> **TASK INSTRUCTIONS**:
Only one stretch of the data below is wanted: the lines starting at the one with "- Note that" and ending at the one with "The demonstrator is", both included, given again exactly.

> **GIVEN MATERIAL**:

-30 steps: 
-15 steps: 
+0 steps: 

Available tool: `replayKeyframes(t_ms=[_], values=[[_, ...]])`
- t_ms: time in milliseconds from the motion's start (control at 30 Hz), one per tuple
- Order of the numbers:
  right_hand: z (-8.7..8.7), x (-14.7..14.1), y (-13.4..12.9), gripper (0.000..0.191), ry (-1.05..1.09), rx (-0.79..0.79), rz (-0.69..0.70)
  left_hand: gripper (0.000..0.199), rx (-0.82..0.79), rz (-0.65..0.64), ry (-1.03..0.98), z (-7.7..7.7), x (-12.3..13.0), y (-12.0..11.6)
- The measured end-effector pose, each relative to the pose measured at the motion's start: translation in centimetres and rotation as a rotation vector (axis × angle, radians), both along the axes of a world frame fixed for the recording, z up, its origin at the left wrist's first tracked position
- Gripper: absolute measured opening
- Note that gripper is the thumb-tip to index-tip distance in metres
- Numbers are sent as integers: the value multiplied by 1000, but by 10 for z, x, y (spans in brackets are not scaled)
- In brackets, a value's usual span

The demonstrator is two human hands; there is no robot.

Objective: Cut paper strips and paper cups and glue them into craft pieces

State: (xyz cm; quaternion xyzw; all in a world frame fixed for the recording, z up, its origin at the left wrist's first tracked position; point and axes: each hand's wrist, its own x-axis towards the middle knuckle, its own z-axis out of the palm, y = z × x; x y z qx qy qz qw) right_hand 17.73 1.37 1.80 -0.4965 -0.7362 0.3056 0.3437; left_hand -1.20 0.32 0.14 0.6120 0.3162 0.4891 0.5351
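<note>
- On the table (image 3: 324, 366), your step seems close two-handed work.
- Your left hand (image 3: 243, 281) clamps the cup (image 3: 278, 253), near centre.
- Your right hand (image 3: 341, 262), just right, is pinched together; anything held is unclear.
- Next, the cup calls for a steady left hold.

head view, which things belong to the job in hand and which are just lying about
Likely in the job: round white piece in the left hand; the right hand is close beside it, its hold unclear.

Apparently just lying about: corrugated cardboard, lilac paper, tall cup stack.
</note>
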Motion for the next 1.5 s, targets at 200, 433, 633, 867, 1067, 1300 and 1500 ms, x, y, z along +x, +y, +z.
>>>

> **RESPONSE**:
- Note that gripper is the thumb-tip to index-tip distance in metres
- Numbers are sent as integers: the value multiplied by 1000, but by 10 for z, x, y (spans in brackets are not scaled)
- In brackets, a value's usual span

The demonstrator is two human hands; there is no robot.

This exercise has nothing further to it.